As Hedie turns the journal pages, the reader is plunged headlong into a multigenerational saga that begins with the upheaval of the New Madrid Earthquake of 1811 and the days of river pirates and ends with Hedie’s own entries in 1950.

The journal may be an over-used literary ploy, but Agee, the author of Sweet Eyes and Strange Angels, employs it to good effect here. She has created a sweeping, fast-moving narrative about the dark and mercurial French fur trapper Jacques Ducharme, and a stream of women from Annie Lark on, who were connected to him, to the estate he built at Jacques’ Landing, and, unwittingly, to each other.

There are times when a reader tires of Hedie and becomes impatient for the story to return to the more engrossing women who preceded her. But most of the time, The River Wife grabs hold and pulls the reader along with the irresistible force of the Mississippi in flood.

The novel throbs with incident: earthquakes, floods, fires, and the lingering hatred and violence in the aftermath of the Civil War. Children die; women perish; men are slain. Fortunes are made, stolen, squandered. Love is depicted sometimes as a blessing, but more often as an enduring curse. A mysterious yellow diamond passes from hand to hand through the generations, and the huge house at Jacques’ Landing casts its shadow over all.

“The house, at the top of the hill, was on four-foot-high timbers to keep the river away, and it was so large it looked like they were building something to hold all their sorrow.”

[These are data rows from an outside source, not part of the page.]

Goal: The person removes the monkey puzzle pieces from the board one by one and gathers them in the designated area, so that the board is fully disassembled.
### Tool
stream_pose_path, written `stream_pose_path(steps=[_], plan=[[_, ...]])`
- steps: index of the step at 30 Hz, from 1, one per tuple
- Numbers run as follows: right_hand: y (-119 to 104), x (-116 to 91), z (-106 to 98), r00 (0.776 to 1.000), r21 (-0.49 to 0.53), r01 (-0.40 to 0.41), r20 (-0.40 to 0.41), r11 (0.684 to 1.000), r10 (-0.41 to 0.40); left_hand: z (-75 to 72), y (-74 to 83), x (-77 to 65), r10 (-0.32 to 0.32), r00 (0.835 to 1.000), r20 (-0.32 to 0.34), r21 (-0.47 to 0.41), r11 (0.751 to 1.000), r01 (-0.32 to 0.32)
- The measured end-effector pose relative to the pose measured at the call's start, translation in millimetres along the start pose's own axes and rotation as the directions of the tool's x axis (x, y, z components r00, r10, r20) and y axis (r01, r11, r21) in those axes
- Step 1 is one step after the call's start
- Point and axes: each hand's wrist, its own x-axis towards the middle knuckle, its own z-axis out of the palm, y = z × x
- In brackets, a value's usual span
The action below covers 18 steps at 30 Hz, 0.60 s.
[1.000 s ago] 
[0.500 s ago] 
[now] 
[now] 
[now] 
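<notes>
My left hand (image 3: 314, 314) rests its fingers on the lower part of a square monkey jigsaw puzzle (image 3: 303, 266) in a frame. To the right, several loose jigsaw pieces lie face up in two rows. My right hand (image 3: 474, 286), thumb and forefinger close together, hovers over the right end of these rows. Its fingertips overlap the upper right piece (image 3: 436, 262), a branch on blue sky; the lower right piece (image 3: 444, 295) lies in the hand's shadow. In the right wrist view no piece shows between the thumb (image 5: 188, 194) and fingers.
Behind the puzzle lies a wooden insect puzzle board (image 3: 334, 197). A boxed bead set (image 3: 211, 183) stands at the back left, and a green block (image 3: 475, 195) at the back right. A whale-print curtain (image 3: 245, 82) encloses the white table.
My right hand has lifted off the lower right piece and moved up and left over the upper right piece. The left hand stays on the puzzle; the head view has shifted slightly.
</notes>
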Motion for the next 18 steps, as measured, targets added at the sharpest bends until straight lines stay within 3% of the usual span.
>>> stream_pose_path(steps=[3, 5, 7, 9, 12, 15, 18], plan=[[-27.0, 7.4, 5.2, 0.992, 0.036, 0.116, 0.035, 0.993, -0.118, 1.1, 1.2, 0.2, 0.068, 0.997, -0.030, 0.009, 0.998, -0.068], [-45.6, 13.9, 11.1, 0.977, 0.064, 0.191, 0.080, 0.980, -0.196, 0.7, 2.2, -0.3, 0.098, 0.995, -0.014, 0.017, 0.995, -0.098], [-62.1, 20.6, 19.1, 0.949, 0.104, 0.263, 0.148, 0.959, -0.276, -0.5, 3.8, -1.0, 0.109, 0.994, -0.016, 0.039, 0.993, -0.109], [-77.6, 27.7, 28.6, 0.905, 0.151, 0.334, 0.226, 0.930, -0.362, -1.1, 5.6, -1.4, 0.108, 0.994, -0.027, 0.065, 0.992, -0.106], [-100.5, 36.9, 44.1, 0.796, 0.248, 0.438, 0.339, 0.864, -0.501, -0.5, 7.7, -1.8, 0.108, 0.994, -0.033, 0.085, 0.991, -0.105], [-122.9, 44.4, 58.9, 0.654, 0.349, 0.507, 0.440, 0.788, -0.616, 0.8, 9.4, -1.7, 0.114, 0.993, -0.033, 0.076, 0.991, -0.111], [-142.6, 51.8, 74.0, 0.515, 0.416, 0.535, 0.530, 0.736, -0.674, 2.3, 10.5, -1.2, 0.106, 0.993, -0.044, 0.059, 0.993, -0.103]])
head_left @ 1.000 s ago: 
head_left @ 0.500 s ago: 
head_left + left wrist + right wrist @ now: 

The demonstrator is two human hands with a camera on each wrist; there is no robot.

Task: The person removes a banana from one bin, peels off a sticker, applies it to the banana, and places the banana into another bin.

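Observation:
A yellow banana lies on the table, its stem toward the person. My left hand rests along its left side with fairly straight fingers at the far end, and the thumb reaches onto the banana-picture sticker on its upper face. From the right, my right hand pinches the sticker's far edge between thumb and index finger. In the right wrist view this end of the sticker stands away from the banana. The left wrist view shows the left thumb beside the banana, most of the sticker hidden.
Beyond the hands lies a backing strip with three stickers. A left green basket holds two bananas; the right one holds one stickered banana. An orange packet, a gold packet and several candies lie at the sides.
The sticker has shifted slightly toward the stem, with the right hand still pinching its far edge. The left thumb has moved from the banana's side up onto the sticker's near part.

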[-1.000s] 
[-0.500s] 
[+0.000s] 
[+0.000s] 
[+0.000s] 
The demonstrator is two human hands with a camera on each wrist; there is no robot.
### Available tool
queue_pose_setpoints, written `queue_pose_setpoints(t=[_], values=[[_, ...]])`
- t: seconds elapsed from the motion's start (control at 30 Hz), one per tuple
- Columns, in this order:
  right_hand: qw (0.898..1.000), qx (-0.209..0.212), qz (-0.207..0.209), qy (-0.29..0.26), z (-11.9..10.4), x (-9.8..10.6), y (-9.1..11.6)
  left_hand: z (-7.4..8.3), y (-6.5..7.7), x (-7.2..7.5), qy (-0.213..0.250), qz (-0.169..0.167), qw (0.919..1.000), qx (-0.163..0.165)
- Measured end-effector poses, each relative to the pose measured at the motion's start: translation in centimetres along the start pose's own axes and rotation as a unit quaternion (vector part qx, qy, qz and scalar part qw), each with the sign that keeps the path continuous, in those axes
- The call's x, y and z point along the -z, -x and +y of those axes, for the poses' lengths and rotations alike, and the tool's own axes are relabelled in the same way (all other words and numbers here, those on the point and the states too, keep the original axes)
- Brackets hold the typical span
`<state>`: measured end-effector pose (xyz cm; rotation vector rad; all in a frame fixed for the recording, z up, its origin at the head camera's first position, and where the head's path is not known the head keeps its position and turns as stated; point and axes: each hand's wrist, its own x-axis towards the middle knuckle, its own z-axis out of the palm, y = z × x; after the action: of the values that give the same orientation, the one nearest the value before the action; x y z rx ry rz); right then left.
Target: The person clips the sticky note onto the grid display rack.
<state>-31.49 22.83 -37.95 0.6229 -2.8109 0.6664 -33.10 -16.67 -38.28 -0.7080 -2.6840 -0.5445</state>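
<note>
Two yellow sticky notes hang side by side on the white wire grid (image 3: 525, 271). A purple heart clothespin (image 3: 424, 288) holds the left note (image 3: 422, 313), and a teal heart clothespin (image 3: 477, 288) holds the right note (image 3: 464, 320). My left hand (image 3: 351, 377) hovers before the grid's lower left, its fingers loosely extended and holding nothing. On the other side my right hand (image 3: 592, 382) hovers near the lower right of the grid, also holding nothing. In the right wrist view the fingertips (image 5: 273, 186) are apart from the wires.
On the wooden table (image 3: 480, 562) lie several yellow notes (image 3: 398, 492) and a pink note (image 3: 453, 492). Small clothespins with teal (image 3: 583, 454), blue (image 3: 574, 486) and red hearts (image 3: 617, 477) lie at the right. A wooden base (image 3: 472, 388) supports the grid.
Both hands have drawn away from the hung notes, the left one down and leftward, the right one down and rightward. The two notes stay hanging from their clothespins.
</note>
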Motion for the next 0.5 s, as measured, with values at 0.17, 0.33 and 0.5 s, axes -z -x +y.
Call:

Agee is a lush, lyrical writer, and the narrative is enriched by her historical research and her attentiveness to nature. Annie’s fascination with insects, birds and animals prompts her to try sketching, but that pastime leads Agee to one of her rare missteps — a far-fetched, ill-fated romance between Annie and John James Audubon, who arrives at Jacques’ Landing by keelboat.

Most of the novel’s many characters are fully drawn and fascinating, particularly strange Jacques and Omah, the powerful, shrewd daughter of freed slaves who forges a partnership with him. But it is Annie Lark Ducharme who dominates this saga. Her spirit hovers over the pages and imparts a transcendent grace.

“Entering another person’s family is probably the bravest thing a person can do, I figure,” Hedie observes at one point. “There’s just no way of knowing the infinite devices we have to stitch ourselves together across time. How we come to hold hands with every dead person, every ghost, every wrong, every beloved, and every lost soul. They become us after a while. …”

In The River Wife, Agee makes believers of us all.